# [Problem]
A faithful copy of all the data is the goal; omit the pictures.

::: Given data :::

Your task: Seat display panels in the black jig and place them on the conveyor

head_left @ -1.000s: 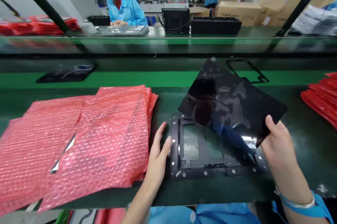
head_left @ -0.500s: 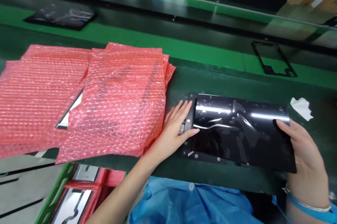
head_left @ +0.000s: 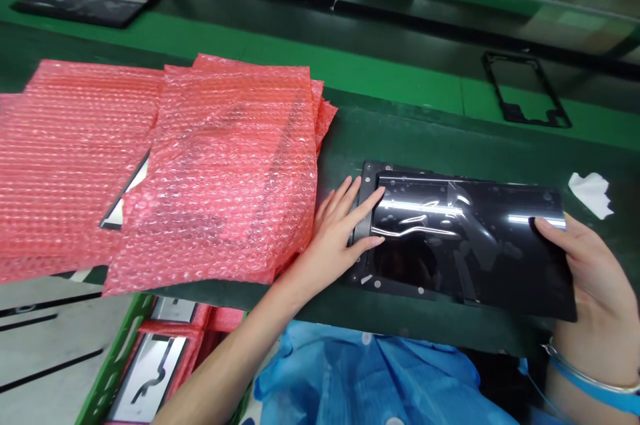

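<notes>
Head: panel point(head_left: 480, 252), right end in right grip point(head_left: 595, 262)

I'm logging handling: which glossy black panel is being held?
The near panel at right, its right end in the right hand; the other panel lies untouched, far left.

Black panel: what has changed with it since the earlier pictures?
The panel came down from its tilt, nearly flat over the frame; the left hand now touches its left edge. The right hand still holds the right side; the red bags stayed.
</notes>
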`<action>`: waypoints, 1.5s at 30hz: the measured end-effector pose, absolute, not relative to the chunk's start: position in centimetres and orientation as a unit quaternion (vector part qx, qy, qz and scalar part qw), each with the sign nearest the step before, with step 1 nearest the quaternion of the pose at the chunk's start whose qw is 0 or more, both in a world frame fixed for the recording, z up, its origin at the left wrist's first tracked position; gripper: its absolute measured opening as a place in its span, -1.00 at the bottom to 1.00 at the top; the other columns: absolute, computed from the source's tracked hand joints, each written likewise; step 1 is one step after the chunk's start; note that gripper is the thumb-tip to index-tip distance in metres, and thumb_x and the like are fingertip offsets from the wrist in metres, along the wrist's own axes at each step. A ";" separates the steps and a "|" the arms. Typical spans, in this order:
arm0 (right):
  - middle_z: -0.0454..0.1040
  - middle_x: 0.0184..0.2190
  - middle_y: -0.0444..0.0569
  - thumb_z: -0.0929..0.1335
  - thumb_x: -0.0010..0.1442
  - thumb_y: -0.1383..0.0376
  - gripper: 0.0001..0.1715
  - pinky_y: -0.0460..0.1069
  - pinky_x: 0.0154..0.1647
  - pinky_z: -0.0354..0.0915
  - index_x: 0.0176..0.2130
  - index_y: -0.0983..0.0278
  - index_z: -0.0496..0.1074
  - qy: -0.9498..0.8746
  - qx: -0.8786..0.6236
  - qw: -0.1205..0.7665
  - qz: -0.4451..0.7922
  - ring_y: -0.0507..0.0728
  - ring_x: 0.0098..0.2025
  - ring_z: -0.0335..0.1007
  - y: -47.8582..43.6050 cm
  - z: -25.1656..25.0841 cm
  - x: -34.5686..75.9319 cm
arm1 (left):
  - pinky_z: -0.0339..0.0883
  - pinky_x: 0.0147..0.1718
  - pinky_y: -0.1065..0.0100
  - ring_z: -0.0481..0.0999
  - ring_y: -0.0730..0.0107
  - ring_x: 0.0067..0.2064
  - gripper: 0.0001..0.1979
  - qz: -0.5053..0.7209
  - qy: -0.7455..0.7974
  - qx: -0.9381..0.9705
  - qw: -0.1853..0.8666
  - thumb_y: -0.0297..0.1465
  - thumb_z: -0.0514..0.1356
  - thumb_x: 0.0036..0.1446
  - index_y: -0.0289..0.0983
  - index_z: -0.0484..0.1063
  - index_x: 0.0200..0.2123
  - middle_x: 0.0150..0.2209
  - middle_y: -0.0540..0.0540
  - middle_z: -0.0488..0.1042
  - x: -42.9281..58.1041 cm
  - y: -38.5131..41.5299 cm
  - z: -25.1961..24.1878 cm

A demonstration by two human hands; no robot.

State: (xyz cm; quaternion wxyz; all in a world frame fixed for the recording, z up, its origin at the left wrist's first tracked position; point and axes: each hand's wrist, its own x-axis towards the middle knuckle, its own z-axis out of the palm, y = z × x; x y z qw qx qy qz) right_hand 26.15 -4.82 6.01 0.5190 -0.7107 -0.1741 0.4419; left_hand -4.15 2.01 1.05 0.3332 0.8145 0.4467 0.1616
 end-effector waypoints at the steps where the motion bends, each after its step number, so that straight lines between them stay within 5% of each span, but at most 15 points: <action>1: 0.64 -0.18 -0.02 0.60 -0.35 0.24 -0.46 0.12 -0.10 0.54 -0.26 0.16 0.56 -0.175 -0.711 0.518 0.442 0.32 -0.20 0.61 -4.8 6.0 26.1 | -0.25 0.36 -0.07 -0.25 0.19 0.46 -0.35 0.160 0.446 0.815 0.333 -0.23 0.19 0.26 -0.07 0.07 0.36 0.45 -0.16 -0.11 -4.1 2.0 1.1; 31: 0.63 -0.27 0.02 0.60 -0.36 0.21 -0.46 0.11 -0.23 0.54 -0.28 0.20 0.56 -0.223 -0.732 0.498 0.408 0.32 -0.25 0.60 -3.8 6.2 26.1 | -0.15 0.32 -0.22 -0.19 0.03 0.45 -0.55 0.191 0.433 0.825 0.309 -0.22 0.18 0.26 0.01 0.35 0.21 0.45 -0.19 -0.13 -3.9 1.7 0.9; 38: 0.62 -0.34 -0.02 0.58 -0.30 0.07 -0.46 0.03 -0.42 0.47 -0.28 0.18 0.53 -0.247 -0.752 0.465 0.397 0.24 -0.37 0.56 -3.6 6.1 26.2 | -0.11 0.31 -0.21 -0.15 0.09 0.45 -0.60 0.204 0.435 0.820 0.312 -0.22 0.11 0.31 0.03 0.35 0.20 0.44 -0.14 -0.08 -4.0 1.6 0.8; 41: 0.59 -0.42 -0.04 0.54 -0.26 -0.11 -0.44 0.00 -0.50 0.38 -0.35 0.19 0.51 -0.316 -0.790 0.378 0.365 0.21 -0.42 0.50 -3.4 6.1 27.8 | -0.05 0.30 -0.18 -0.11 0.09 0.45 -0.63 0.204 0.439 0.821 0.302 -0.25 0.05 0.34 0.00 0.38 0.17 0.43 -0.18 -0.06 -3.8 1.6 0.8; 45: 0.37 -0.74 -0.08 0.37 -0.01 -0.28 -0.35 -0.01 -0.59 0.16 -0.66 0.19 0.30 -0.475 -0.838 0.072 0.258 0.13 -0.64 0.31 -2.3 6.2 30.0 | 0.03 0.27 -0.16 -0.03 0.07 0.43 -0.64 0.209 0.449 0.825 0.274 -0.26 0.03 0.36 -0.01 0.41 0.15 0.42 -0.21 -0.01 -3.8 1.8 0.5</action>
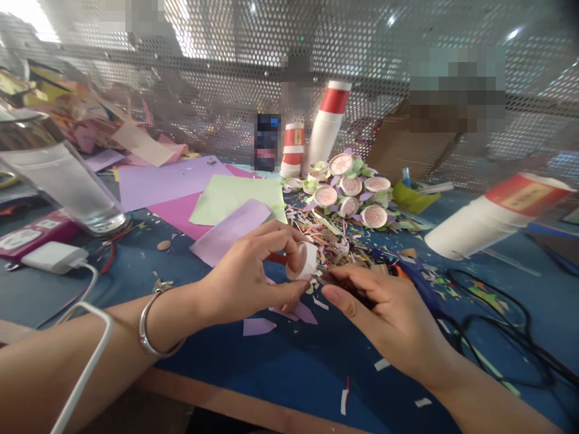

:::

# [Result of the exercise]
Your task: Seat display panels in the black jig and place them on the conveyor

head_left @ -1.000s: 
head_left @ -0.500s: 
head_left @ +0.000s: 

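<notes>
Head: panel point(head_left: 480, 252), right end in right grip point(head_left: 595, 262)

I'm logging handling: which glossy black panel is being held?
The near panel at right, its right end in the right hand; the other panel lies untouched, far left.

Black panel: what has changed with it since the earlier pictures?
The panel came down from its tilt, nearly flat over the frame; the left hand now touches its left edge. The right hand still holds the right side; the red bags stayed.
</notes>
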`<action>`: waypoints, 1.5s at 30hz: the measured end-effector pose, absolute, not relative to the chunk's start: position in centimetres and orientation as a unit quaternion (vector part qx, qy, qz and scalar part qw), each with the sign nearest the step before, with step 1 nearest the quaternion of the pose at the chunk's start whose qw is 0 or more, both in a world frame fixed for the recording, z up, its origin at the left wrist's first tracked position; gripper: its absolute measured opening as a place in its span, -1.00 at the bottom to 1.00 at the top; the other columns: absolute, computed from the source's tracked hand joints, each written likewise; step 1 is one step after the chunk's start; note that gripper is the thumb-tip to index-tip distance in metres, and thumb_x and the like are fingertip offsets from the wrist in metres, along the wrist's own axes at each step. A ";" separates the steps and a "|" the arms. Typical spans, in this order:
arm0 (right):
  - middle_z: -0.0454..0.1040
  - middle_x: 0.0184..0.2190
  - middle_y: -0.0444..0.0569
  - thumb_z: -0.0929..0.1335
  - thumb_x: -0.0010..0.1442
  - thumb_y: -0.1383..0.0376
  - gripper: 0.0001..0.1715
  - pinky_y: -0.0460..0.1069
  - pinky_x: 0.0154..0.1647
  - pinky_z: -0.0354..0.0915
  - index_x: 0.0176..0.2130
  - index_y: -0.0983..0.0278
  - index_z: -0.0496..0.1074
  - qy: -0.9498..0.8746
  - qx: -0.8786..0.6236
  - qw: -0.1205..0.7665
  - qz: -0.4451..0.7922
  - ring_y: -0.0507..0.0728
  - ring_x: 0.0098..0.2025
  - ring_z: -0.0335..0.1007
  - y: -47.8582..43.6050 cm
  - z: -25.1656..25.0841 cm
  - x: -34.5686..75.9319 cm
arm1 (left):
  - pinky_z: -0.0339..0.0883
  - pinky_x: 0.0147..0.1718
  - pinky_y: -0.1065..0.0100
  - ring_z: -0.0481..0.0999
  - ring_y: -0.0730..0.0107
  - ring_x: 0.0067..0.2064
  - gripper: 0.0001..0.1979
  - qz: -0.5053..0.7209
  - qy: -0.7455..0.7974
  - qx: -0.9381..0.9705
  - qw: -0.1853..0.8666
  - thumb_y: -0.0297..0.1465
  - thumb_z: -0.0514..0.1356
  - thumb_x: 0.0036..0.1446
  - index_y: -0.0289..0.0983
  - index_z: -0.0484..0.1063
  - index_x: 0.0200..0.2123
  - middle_x: 0.0150..0.2209
  - middle_y: -0.0540..0.0540
  - middle_z: -0.0488..0.1042
  - x: -42.9281..58.1041 cm
  - y: -38.5131..41.5299 cm
  - z: -25.1961..24.1878 cm

A demonstration by two human hands; no robot.

State: (xyz cm; quaternion wxyz; all in a world frame fixed for the recording, z up, its origin at the left wrist's first tracked position; point and axes: each hand's wrist, its own x-axis towards the middle knuckle, its own z-axis out of the palm, y = z × x; x y z qw qx qy qz) right_hand 26.15 -4.82 6.01 0.5190 -0.7107 -0.1741 0.4419; left_hand -4.15 2.01 1.05 0.3332 0.8145 0.4467 0.1616
 end-effector waypoints at the steps where the motion bends, each after its step number, so that straight lines between them stay within 5% of each span, but at most 15 points: <action>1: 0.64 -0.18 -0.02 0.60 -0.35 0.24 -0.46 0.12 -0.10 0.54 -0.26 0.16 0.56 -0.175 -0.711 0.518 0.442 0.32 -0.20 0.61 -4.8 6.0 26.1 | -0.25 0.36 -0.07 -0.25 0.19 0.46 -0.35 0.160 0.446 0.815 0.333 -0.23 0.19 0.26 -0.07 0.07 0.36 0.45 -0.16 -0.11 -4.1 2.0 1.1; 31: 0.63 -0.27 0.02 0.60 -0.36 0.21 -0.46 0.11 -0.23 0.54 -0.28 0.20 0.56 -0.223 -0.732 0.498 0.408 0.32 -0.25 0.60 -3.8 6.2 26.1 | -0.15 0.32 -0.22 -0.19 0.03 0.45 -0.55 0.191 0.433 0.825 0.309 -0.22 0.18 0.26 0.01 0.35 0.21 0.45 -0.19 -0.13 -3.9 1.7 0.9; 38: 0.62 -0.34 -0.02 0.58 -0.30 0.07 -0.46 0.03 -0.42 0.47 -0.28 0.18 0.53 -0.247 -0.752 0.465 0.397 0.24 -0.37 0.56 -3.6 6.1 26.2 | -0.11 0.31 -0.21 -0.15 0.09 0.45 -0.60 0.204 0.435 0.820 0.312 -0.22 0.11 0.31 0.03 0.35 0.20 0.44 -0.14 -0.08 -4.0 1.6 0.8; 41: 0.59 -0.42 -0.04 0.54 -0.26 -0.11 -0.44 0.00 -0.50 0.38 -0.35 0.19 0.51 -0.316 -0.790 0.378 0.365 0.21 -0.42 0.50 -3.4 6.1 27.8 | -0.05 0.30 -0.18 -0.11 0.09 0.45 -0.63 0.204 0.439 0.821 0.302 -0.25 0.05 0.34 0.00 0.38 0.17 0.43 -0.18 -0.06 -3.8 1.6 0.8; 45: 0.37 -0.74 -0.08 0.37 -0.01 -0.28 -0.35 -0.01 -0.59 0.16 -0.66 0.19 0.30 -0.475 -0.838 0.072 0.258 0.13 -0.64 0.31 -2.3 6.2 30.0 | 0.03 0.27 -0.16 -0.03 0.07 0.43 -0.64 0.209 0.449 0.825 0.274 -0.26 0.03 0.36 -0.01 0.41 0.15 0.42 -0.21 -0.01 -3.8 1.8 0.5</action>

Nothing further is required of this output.